Ev’ryday the same old roller coaster ride
But I’ve got my pride
I won’t give in,
Even though I know I’ll never win.
Oh, how I love this
Crazy world.

Towards the end of the Q&A in Birmingham, Aled had a proposal for Julie: perhaps, if she felt up to it, they could have a little singsong? Of course, the audience was simply ecstatic! In the interval, my brother had overhead a young woman chatting to her companion. ‘I don’t care if it’s bad,’ she said wistfully, ‘I just wish she’d just sing.’ Well, she wasn’t bad, but even if she had been, it wouldn’t have mattered. We all joined in and sang ‘Edelweiss’ with Dame Julie Andrews. It was simply magical.

This evening was one hundred times better than the O2 concert. The setting was warm and intimate. While at the O2 I needed binoculars to see the stage, I paid considerably less for my ticket in Birmingham and was in the seventh row. There were no other players as distractions. It was all Julie! There is undeniably something mesmerising about her. You feel that you could watch her reading the telephone directory and still be interested! She exudes star quality. It was a privilege to be there and to hear her reflect on her career.

Of course I wish I’d been able to see Julie in her glory days on Broadway. Top of list of theatrical dream tickets would be a seat for Julie and Carol at Carnegie Hall. To hear her spectacular voice at its peak must have been breathtaking. Thank goodness for all those movies and the many, many CDs.

Thank goodness too for Sarah-Louise Young. Last night, I was privileged to see her show, Julie,Madly, Deeply, at the Cornerstone Arts Centre in Didcot. After running to much acclaim at Trafalgar Studios in London, this show is now on nationwide tour.
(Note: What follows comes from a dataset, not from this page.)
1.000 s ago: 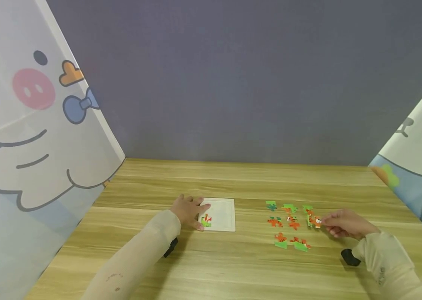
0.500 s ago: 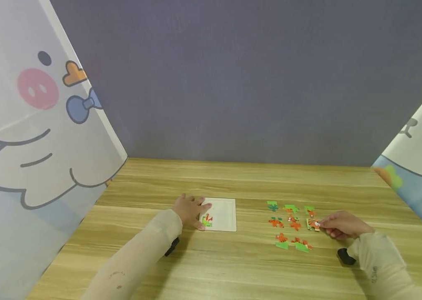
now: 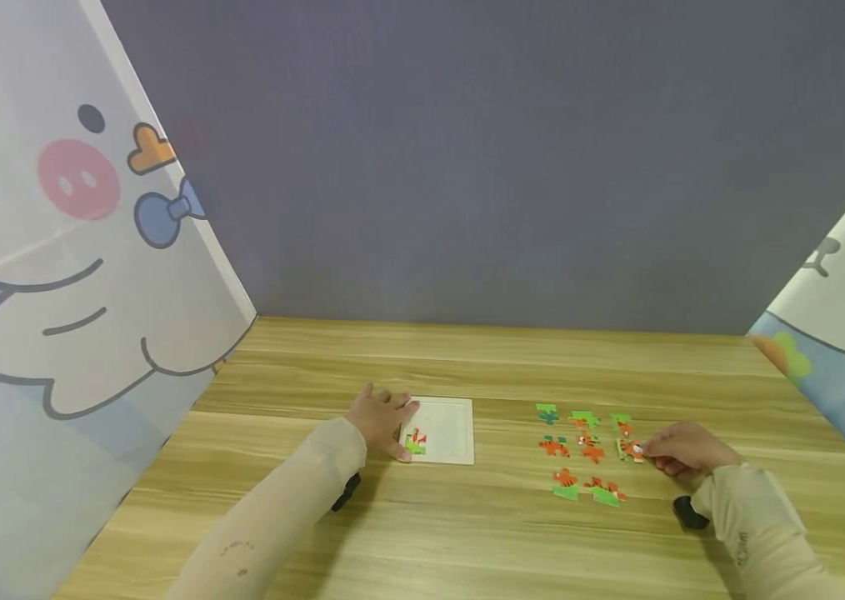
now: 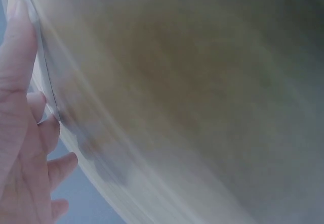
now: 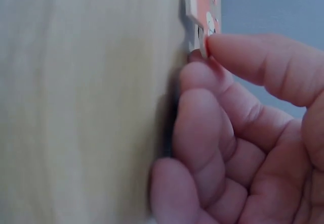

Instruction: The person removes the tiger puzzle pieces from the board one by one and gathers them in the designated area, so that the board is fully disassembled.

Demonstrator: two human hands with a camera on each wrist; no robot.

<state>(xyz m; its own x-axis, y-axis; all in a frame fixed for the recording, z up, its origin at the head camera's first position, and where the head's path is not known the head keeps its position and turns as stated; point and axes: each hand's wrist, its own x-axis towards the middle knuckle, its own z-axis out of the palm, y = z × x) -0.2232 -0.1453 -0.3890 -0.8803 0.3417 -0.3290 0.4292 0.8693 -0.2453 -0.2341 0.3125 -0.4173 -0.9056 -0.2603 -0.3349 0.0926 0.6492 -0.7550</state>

Sarah-Louise is an award-winning cabaret performer and a self-proclaimed Julie Andrews superfan (though I think I could give her a run for her money!).She has penned this marvellous show in tribute to her icon. Together with Michael Roulston on piano, and dressed in an Andrews-esque wig and Von Trapp dress, she takes us through Julie’s life and career. There are stories, impressions, audience interactions, dance routines, and songs galore. Unlike Julie herself, Sarah-Louise explored the rough and the smooth, triumph and disaster. She started the show with a letter she wrote to Julie as a child and brought it to a close with a letter of support she penned after the O2 performance. She had no props apart from a chair, a microphone, Michael(!), the piano, and a rather spectacular Alpine costume, yet she kept the audience hugely entertained for nearly two hours. Her admiration for Julie and her joy in performing this tribute shines through.
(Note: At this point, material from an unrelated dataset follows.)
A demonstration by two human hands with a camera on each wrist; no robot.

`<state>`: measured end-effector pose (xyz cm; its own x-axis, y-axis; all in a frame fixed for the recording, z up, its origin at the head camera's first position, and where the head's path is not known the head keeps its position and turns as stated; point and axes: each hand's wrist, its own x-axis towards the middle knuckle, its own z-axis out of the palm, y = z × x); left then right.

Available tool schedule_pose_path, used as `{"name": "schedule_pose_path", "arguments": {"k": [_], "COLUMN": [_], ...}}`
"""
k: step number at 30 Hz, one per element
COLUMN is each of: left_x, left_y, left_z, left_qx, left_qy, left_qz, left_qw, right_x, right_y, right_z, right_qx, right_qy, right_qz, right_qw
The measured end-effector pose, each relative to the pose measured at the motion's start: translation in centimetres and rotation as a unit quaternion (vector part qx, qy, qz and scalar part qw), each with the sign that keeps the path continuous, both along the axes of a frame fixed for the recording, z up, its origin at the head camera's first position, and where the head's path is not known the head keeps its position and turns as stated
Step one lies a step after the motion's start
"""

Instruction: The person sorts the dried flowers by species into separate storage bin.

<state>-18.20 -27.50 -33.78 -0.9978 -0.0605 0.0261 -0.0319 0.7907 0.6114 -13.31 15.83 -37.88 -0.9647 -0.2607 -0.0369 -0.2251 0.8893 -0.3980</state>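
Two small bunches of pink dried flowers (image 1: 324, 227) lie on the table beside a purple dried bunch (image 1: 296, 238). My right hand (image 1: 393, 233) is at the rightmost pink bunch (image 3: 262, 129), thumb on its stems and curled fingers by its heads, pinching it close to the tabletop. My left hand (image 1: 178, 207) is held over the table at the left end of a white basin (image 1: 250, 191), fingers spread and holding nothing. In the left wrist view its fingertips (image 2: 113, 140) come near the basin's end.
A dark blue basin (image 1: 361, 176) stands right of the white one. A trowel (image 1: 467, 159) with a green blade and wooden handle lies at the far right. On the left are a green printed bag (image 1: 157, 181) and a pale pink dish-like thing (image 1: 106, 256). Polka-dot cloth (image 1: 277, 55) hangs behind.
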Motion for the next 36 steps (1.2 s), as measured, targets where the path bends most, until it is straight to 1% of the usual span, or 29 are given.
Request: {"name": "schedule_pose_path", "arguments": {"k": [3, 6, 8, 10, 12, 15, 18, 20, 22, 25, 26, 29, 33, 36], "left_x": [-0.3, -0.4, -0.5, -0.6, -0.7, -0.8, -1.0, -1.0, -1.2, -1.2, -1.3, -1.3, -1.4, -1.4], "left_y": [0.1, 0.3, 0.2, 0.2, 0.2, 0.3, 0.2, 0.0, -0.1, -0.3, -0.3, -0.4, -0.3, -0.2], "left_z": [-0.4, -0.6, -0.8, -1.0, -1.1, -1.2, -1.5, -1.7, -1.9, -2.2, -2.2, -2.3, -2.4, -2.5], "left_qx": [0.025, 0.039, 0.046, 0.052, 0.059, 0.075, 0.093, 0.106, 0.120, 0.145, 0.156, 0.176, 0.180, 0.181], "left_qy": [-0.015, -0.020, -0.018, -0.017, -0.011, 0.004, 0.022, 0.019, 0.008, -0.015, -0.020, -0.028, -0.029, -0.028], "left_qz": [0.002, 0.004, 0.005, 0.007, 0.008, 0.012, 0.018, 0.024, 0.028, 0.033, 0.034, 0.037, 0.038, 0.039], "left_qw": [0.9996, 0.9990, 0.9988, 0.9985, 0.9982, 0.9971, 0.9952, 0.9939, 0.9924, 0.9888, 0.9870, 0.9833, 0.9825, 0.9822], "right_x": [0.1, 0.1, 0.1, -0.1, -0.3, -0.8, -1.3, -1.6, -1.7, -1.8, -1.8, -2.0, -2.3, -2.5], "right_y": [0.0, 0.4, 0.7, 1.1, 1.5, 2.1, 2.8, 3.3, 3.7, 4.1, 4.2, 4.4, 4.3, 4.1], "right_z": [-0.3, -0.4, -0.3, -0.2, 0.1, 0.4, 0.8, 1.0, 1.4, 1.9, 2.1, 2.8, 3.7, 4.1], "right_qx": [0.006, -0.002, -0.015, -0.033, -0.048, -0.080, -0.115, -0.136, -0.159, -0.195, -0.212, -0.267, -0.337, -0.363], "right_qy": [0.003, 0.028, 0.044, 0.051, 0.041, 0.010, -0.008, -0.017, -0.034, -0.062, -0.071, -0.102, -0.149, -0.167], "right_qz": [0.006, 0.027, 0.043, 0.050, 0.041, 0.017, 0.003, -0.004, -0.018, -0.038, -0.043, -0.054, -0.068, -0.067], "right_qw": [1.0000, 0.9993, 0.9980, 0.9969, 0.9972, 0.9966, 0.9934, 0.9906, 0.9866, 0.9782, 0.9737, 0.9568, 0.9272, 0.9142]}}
I had so many favourite parts of this show, I almost can’t begin! It reminds me of watching The Sound of Music with my mum a few years ago. I sat on the sofa grinning inanely: ‘I love this bit’ ... ‘I love this bit’... ‘Ohhhhh.... I love this bit.’ After a while, my mum turned to me and said: ‘Andrea, is there actually a bit in this film that you don’t love?’ Quite.

Sarah-Louise was a veritable encyclopaedia of fascinating facts about Julie. The extent of Julie’s professionalism and drive was emphasised. As Eliza Doolittle, without even the help of a microphone, she belted her way through 2000 performances, then went straight into a live-television broadcast of Cinderella, shown to over 107 million viewers. Over three and a half decades later, at nearly sixty years of age, she battled bronchitis, pneumonia, and gall bladder surgery to continue with the Broadway run of Victor Victoria. And who else but Julie Andrews could have had Liza Minnelli as her understudy? Sarah-Louise’s impressions were priceless, particularly of Minnelli and of Audrey Hepburn, who famously stole Julie’s role in the film version of My Fair Lady (but not Julie’s Oscar)!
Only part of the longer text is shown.